Na produção, a previsão global para a safra 2018/2019 é de 355 milhões de toneladas. O volume de soja certificada foi de 420,7 mil toneladas em 2011, primeiro ano em que foi para o mercado. Neste ano, a previsão é de cinco milhões de toneladas e, em uma década, poderá ser 55 milhões de toneladas, metade da atual produção brasileira do grão. Para o economista Cid Sanches, representante geral da RTRS no Brasil, a tendência mundial é que as empresas passem a processar cada vez mais a soja certificada. “Até a agroindústria nacional, que não consumia quase nada dessa soja, hoje já consome”, diz Sanches. “A Alemanha, que até 2016 não tinha nenhuma empresa que comprava, já conta com duas empresas. Neste ano, houve a primeira compra pela Indonésia. ” Atualmente, as maiores demandas por soja certificada vêm da Holanda, Suécia, Finlândia e Dinamarca.

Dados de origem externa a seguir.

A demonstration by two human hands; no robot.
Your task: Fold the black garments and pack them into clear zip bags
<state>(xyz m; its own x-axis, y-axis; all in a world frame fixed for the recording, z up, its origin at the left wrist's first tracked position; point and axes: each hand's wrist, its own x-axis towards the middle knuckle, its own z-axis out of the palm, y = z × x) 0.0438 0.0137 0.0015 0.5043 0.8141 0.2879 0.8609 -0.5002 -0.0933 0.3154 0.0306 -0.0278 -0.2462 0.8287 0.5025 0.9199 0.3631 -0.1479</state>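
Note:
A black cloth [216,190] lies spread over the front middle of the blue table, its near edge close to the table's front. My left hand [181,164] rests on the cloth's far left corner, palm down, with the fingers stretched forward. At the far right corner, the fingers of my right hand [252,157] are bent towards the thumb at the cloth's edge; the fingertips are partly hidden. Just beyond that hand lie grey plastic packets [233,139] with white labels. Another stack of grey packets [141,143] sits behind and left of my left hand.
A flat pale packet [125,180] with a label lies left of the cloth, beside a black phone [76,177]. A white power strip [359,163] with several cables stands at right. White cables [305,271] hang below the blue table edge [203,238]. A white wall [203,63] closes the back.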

Mas a RTRS não deve ficar apenas na soja. A meta é criar subdivisões de certificações para sojas não-transgênicas, orgânicas e para biodiesel. Há até uma proposta para o milho. “É um plantio que está de mãos dadas com a soja e que amplia mais o mercado ao produtor”, diz Marina. “A demanda, cada vez mais, não é por soja, simplesmente. A tendência é de uma demanda diversificada”. Atualmente, cinco certificadoras selam a produção. Entre elas, a brasileira Cert Id, a holandesa Control Union e a suíça SGS. Além de produtores do Brasil, a certificação do grão também ocorre na Argentina, China, Estados Unidos, Índia, Moçambique, Paraguai e Uruguai. O selo vem mediante uma série de práticas agrícolas, como desmatamento zero, conservação do solo e do ambiente, respeito às leis e promoção das comunidades locais.